04. Grants (additional) protection equivalent to a specific armour type, such as chain or fullplate
05. Grants the ability to cause injuries that wound like flame, frost, venom, or other draconic energies
06. Will heal one wound, even a lethal one (or one given wound within a certain time cycle)
07. Grants an additional sense or senses (nightsight, magic sensitivity, draconic sensitivity, direction sense, tracking ability …)
08. Protects against a certain type of enchantment or affliction (flame magic, poison, paralysis, mind-tampering …), or grants Advantage against it
09. Allows the owner to take on a draconic form
10. Opens a portal to a specific location or locations
11. Will produce a certain amount of a specific substance (bread, raw metal, stormwinds, water, sunlight), or for a specific amount of time, daily
12. Allows owner to tap into the dragon’s knowledge or wisdom
13. Grants the ability to cast a specific spell or spells as if learned, once a day at maximum efficiency
14. Owner’s magic is resisted at Disadvantage by a specific type of target or targets
15. Subjects of the token (injured, touched by, marked by, they hear it, etc as appropriate) are magically “stained” by it and may be tracked by the owner
16. Grants the ability to communicate with spirits and shades of all types, or other unusual subjects, such as animals
17. Owner is always clean, groomed and generally immaculate-looking
18. Deal maximum damage with an attack involving the token (or, once a day, or once a battle; or a certain number of times a day, or after spending one’s own essence)
19. Grants unusual physical capability, such as aquatic adaptation, flight, burrowing, or resistance to a specific hostile environment
20. Increases one or two attributes by anywhere from 1 to 3

Gifts granted by a draconic token reflect the dragon bestowing the gift — a martially-inclined beast will favour weapons or armour or other such things, a reclusive scaly scholar will gift sources of knowledge or means of defense, a flamedrake a gift of fire, and so on. In many cases a token’s gift or gifts will echo the abilities of the dragon as well, be it elemental affinity, breath weapon, unique sorceries or even the dragon’s own famed feats.

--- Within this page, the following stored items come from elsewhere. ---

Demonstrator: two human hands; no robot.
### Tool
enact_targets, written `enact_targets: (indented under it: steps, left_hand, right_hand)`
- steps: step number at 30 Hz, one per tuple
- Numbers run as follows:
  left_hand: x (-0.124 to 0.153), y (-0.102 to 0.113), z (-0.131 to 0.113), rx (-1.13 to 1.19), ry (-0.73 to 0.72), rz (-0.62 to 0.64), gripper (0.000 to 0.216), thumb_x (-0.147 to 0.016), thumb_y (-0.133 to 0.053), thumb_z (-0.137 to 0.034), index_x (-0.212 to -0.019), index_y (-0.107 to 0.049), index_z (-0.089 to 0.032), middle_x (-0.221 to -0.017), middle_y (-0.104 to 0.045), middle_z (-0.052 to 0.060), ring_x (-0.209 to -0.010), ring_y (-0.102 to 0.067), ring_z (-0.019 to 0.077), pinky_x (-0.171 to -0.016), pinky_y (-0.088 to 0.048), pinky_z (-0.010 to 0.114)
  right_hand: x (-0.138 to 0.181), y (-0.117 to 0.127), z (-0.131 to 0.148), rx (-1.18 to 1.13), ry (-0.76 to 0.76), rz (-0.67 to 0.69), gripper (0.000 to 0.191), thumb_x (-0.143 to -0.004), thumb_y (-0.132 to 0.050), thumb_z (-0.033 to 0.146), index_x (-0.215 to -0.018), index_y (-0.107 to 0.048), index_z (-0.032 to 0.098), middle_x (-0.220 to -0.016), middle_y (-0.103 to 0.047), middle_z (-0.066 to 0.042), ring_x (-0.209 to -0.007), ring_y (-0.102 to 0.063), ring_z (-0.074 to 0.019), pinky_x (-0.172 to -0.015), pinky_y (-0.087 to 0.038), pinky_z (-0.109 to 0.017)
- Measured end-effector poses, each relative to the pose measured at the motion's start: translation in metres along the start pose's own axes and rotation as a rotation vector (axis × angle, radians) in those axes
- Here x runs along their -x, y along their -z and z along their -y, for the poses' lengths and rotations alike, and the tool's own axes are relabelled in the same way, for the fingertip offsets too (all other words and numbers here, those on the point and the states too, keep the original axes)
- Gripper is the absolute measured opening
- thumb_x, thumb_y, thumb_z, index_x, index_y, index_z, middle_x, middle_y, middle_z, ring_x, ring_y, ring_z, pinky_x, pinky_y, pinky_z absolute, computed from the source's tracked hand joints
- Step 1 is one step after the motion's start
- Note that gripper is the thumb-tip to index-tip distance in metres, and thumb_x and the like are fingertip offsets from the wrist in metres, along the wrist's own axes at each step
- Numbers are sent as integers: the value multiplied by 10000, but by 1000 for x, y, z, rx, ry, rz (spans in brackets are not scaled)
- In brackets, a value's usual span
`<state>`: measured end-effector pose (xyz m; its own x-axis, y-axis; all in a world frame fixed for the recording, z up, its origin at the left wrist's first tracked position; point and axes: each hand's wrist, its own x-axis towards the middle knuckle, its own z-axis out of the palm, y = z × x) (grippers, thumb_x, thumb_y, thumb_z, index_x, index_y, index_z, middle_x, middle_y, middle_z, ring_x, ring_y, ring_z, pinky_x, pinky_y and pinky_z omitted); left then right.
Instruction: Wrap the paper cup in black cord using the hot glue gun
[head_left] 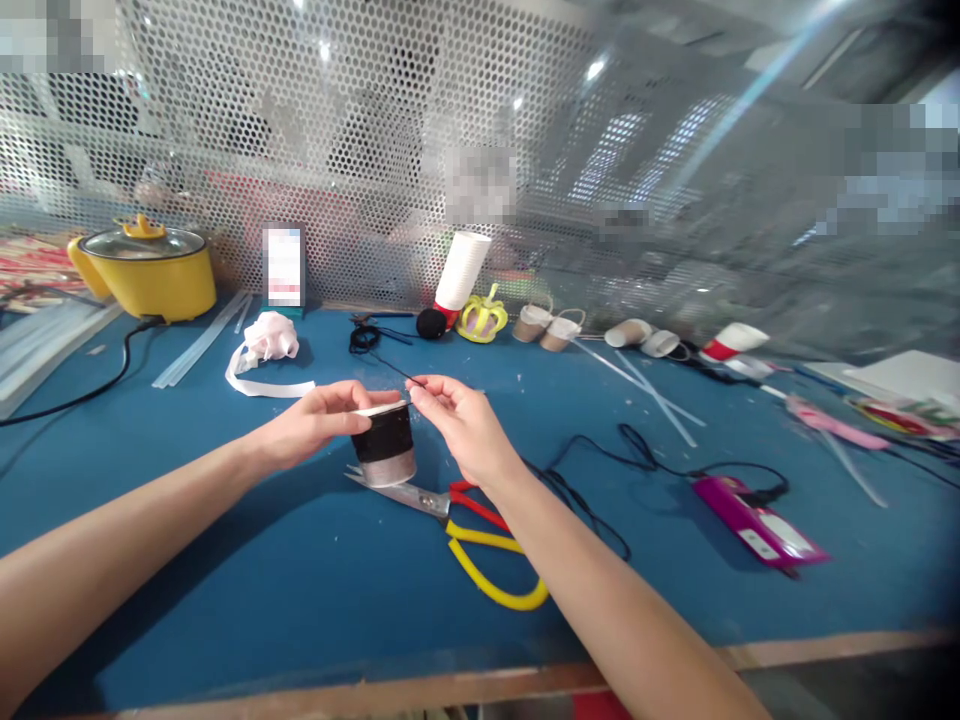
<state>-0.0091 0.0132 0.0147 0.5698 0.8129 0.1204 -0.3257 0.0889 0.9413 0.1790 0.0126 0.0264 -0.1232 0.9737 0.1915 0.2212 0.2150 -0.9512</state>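
Note:
My left hand (330, 418) is closed around the rim of a small cardboard tube (388, 469), its upper part covered in black. At the tube's top right edge, my right hand (454, 415) pinches a thin black cord (394, 368). That cord runs back to a small black coil (364, 340) on the table. Below the tube lies a pair of scissors (431, 502) with one red and one yellow handle; my right forearm hides part of the handles.
A yellow electric pot (161, 285) stands back left, near a crumpled pale ribbon (271, 337) and a phone (284, 266). Stacked white cups (463, 272), a yellow crown-shaped piece (482, 318) and small tubes line the back. A purple power strip (759, 530) lies right, its cable trailing.

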Motion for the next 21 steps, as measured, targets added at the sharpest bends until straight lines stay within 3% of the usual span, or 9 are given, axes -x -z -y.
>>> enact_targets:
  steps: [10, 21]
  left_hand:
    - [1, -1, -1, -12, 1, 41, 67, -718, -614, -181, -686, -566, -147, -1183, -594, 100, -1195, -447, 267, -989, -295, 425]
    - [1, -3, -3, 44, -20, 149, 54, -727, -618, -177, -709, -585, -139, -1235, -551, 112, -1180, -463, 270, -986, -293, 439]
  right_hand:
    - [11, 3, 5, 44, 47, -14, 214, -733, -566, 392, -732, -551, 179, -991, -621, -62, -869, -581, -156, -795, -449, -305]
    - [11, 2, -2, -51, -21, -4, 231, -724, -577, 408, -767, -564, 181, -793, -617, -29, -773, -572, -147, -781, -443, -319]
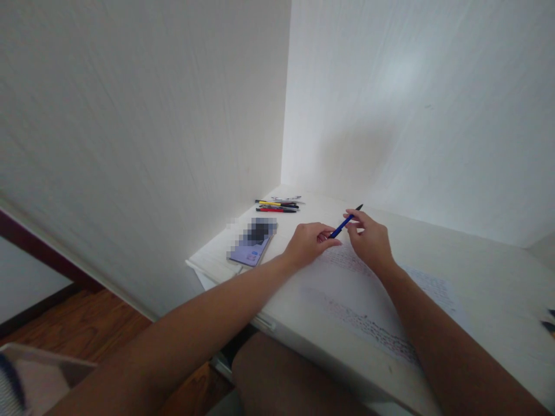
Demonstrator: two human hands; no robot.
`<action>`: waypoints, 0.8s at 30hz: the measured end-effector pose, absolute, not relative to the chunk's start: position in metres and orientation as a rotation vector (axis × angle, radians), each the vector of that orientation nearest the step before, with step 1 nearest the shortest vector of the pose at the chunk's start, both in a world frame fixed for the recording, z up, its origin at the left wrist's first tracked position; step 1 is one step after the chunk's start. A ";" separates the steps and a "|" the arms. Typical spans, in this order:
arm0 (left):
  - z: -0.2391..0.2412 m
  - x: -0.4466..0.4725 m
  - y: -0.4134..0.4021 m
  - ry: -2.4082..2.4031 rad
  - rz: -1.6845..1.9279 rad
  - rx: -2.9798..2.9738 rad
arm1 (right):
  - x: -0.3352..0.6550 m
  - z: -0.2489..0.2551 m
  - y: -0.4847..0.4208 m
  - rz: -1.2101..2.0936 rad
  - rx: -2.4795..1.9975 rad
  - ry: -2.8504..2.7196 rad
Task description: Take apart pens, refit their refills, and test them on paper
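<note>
A blue pen (344,223) with a black tip is held between both of my hands above a white desk (477,271). My left hand (309,243) pinches its lower end with curled fingers. My right hand (368,237) grips the pen near its upper part, fingers closed round it. Beneath my hands and forearms lies a sheet of paper (359,300) covered with lines of handwriting.
A phone (252,242) lies face up on the desk to the left of my hands. Several pens (277,205) in red, yellow and black lie in the far corner by the white walls. Wooden floor (87,323) shows at the lower left, my knee under the desk.
</note>
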State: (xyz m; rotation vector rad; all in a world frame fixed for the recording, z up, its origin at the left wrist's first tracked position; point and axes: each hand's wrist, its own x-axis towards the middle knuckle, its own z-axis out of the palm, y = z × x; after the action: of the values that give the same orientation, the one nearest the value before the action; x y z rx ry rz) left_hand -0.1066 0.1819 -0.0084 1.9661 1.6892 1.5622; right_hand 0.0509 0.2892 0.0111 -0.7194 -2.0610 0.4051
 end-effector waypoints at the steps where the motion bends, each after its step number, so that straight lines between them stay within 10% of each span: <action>1: -0.009 -0.107 0.183 1.665 1.554 1.974 | 0.052 0.009 0.291 0.382 -0.736 -2.079; 24: -0.012 -0.101 0.185 1.557 1.738 2.119 | 0.057 -0.018 0.301 0.199 -0.963 -2.092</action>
State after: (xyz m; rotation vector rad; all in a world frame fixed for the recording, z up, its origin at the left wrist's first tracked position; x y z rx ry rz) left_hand -0.1014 0.1852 -0.0123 2.1189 1.5574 1.7379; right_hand 0.0572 0.3008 -0.0177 -0.9632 -2.0924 0.1986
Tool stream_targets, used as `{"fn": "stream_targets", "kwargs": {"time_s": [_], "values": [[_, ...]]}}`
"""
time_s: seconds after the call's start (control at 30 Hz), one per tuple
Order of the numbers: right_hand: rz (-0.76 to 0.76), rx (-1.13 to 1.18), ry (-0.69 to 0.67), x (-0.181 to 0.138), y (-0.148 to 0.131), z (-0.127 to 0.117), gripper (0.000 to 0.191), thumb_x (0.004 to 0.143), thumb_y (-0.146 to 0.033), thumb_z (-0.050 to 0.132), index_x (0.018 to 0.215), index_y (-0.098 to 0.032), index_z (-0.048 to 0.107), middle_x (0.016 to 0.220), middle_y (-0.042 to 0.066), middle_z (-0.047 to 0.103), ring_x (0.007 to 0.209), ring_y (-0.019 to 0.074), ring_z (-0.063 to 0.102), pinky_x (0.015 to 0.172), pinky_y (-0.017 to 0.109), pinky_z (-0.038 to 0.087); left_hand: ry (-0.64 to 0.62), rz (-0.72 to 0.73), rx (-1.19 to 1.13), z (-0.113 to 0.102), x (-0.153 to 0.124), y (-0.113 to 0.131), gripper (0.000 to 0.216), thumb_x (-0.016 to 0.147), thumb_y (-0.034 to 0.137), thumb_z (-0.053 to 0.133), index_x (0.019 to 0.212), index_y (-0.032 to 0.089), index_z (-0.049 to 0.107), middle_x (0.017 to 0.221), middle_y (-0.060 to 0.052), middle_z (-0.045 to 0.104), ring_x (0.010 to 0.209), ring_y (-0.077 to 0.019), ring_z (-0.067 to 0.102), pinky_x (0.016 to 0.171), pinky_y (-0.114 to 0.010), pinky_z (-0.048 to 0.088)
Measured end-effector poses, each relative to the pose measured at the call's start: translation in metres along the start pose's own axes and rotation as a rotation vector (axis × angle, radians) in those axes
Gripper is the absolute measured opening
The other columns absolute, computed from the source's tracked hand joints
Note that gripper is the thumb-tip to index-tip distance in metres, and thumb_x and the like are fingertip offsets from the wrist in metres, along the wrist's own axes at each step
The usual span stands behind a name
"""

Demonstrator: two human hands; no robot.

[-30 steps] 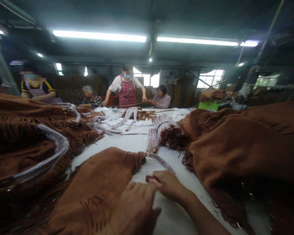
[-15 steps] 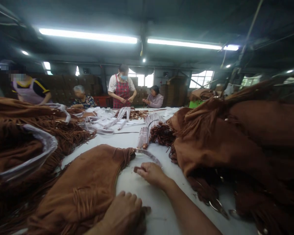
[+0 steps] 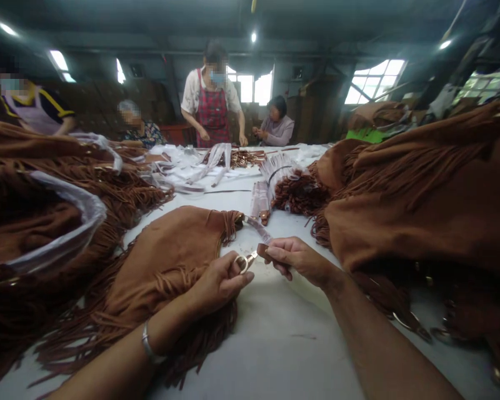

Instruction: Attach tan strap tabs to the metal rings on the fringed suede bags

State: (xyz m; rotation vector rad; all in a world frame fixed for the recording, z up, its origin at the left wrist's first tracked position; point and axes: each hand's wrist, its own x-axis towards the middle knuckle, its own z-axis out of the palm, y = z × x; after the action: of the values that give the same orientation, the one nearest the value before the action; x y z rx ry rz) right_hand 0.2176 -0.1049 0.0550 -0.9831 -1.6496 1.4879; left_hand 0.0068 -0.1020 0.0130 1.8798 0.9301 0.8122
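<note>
A brown suede bag with long fringe lies on the white table in front of me. At its right end my left hand is closed on a gold-coloured metal ring, and a metal clasp meets it. The clasp sits on the brown end of a strap, which my right hand pinches between thumb and fingers. Behind the right hand, a plastic-wrapped length of strap runs to the bag's upper corner. A bracelet circles my left wrist.
Fringed brown bags pile up at left and right. Beyond my right hand lies a bundle of plastic-wrapped straps. More straps and metal fittings lie farther back on the white table. Several people are around its far side.
My left hand has risen from low beside the bag and now holds the ring up against the clasp. My right hand has turned, still pinching the strap end. The view has tilted down.
</note>
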Motion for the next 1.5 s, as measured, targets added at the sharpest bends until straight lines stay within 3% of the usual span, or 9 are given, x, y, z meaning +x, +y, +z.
{"fn": "stream_targets", "kwargs": {"time_s": [0.13, 0.33, 0.6, 0.73, 0.87, 1.13, 1.3, 1.5], "values": [[0.033, 0.018, 0.025, 0.005, 0.002, 0.006, 0.033, 0.082, -0.045, 0.055, 0.072, -0.013, 0.055, 0.049, -0.004, 0.045, 0.041, 0.0055, 0.036, 0.039, 0.016, 0.028, 0.048, -0.027, 0.001, 0.001, -0.002, -0.002, 0.032, 0.074, 0.04, 0.067, 0.076, 0.015, 0.047, 0.057, 0.007, 0.042, 0.05, -0.007, 0.036, 0.047, -0.018, 0.028], [0.097, -0.016, 0.008, 0.01, 0.008, 0.01, 0.029, 0.082, -0.04, 0.055, 0.068, -0.014, 0.055, 0.049, -0.004, 0.044, 0.041, 0.0055, 0.035, 0.037, 0.015, 0.028, 0.103, 0.186, 0.324, 0.004, -0.008, -0.001, 0.025, 0.084, 0.035, 0.059, 0.071, 0.015, 0.051, 0.065, 0.002, 0.05, 0.062, -0.0101, 0.045, 0.059, -0.022, 0.033], [0.144, 0.002, 0.01, 0.012, 0.012, 0.009, 0.027, 0.079, -0.036, 0.06, 0.063, -0.015, 0.056, 0.045, -0.004, 0.044, 0.037, 0.0049, 0.034, 0.033, 0.014, 0.026, 0.123, 0.309, 0.466, 0.004, -0.011, 0.001, 0.021, 0.083, 0.033, 0.058, 0.077, 0.013, 0.056, 0.067, 0.0, 0.05, 0.062, -0.0107, 0.044, 0.059, -0.022, 0.034], [0.147, 0.004, 0.016, 0.012, 0.013, 0.01, 0.028, 0.078, -0.037, 0.06, 0.062, -0.015, 0.056, 0.045, -0.004, 0.044, 0.037, 0.0048, 0.033, 0.033, 0.014, 0.027, 0.154, 0.277, 0.435, 0.006, -0.011, -0.001, 0.02, 0.079, 0.032, 0.063, 0.084, 0.014, 0.056, 0.066, 0.002, 0.052, 0.062, -0.0102, 0.047, 0.058, -0.021, 0.035], [0.162, -0.014, -0.003, 0.013, 0.014, 0.01, 0.03, 0.078, -0.041, 0.06, 0.064, -0.015, 0.056, 0.046, -0.004, 0.043, 0.037, 0.005, 0.034, 0.034, 0.014, 0.027, 0.18, 0.163, 0.327, 0.006, -0.011, 0.0, 0.034, 0.072, 0.032, 0.071, 0.093, 0.016, 0.05, 0.068, 0.004, 0.054, 0.059, -0.009, 0.049, 0.055, -0.019, 0.037], [0.183, 0.087, 0.038, 0.015, 0.013, 0.011, 0.032, 0.083, -0.042, 0.057, 0.07, -0.012, 0.055, 0.05, -0.004, 0.044, 0.041, 0.0048, 0.034, 0.037, 0.015, 0.028, 0.167, 0.078, 0.108, 0.006, -0.012, -0.001, 0.037, 0.072, 0.03, 0.072, 0.089, 0.019, 0.04, 0.067, 0.007, 0.05, 0.055, -0.007, 0.048, 0.051, -0.017, 0.038], [0.163, 0.105, 0.036, 0.012, 0.01, 0.013, 0.029, 0.07, -0.036, 0.072, 0.076, -0.012, 0.058, 0.057, -0.004, 0.047, 0.044, 0.0042, 0.037, 0.038, 0.016, 0.028, 0.24, 0.045, 0.094, 0.005, -0.01, 0.0, 0.04, 0.069, 0.032, 0.074, 0.086, 0.019, 0.041, 0.067, 0.007, 0.05, 0.055, -0.0076, 0.049, 0.052, -0.017, 0.038], [0.216, 0.053, 0.031, 0.014, 0.01, 0.031, 0.029, 0.066, -0.036, 0.073, 0.071, -0.011, 0.061, 0.057, -0.002, 0.048, 0.047, 0.0056, 0.037, 0.04, 0.017, 0.029, 0.281, 0.022, 0.068, 0.005, -0.011, -0.003, 0.041, 0.069, 0.032, 0.074, 0.087, 0.019, 0.039, 0.066, 0.007, 0.05, 0.054, -0.0081, 0.048, 0.05, -0.018, 0.038]]}}
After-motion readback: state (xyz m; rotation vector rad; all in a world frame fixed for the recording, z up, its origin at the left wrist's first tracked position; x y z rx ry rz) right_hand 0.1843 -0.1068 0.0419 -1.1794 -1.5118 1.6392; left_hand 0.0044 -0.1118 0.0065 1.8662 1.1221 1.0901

Similarly, a token’s power reflects that of its creator. A young beast is not about to grant a gift loaded down with half a dozen abilities, no matter how much it wishes otherwise — and a gift from an elder dragon means the favour, and attention, of such a vast and powerful creature.

A dragon cannot be magically or physically coerced into making such a token. It must be freely given, of the dragon’s own choice. A dragon is always aware of its gifts, and may glean a vague sense of location, presence, and purpose put to with a bit of concentration.


Bloodmarked

A canny dragon knows that the lesser folk are just as covetous as any drake can be. A wise dragon keeps its gifts from falling into the hands of any random creature that may take advantage.

There’s a way around these troubles, to a certain extent. If the gifting dragon crafts its token to be bloodmarked, only those who bear its mark may make use of the token’s benefits, while all others wield a finely-made object and nothing more.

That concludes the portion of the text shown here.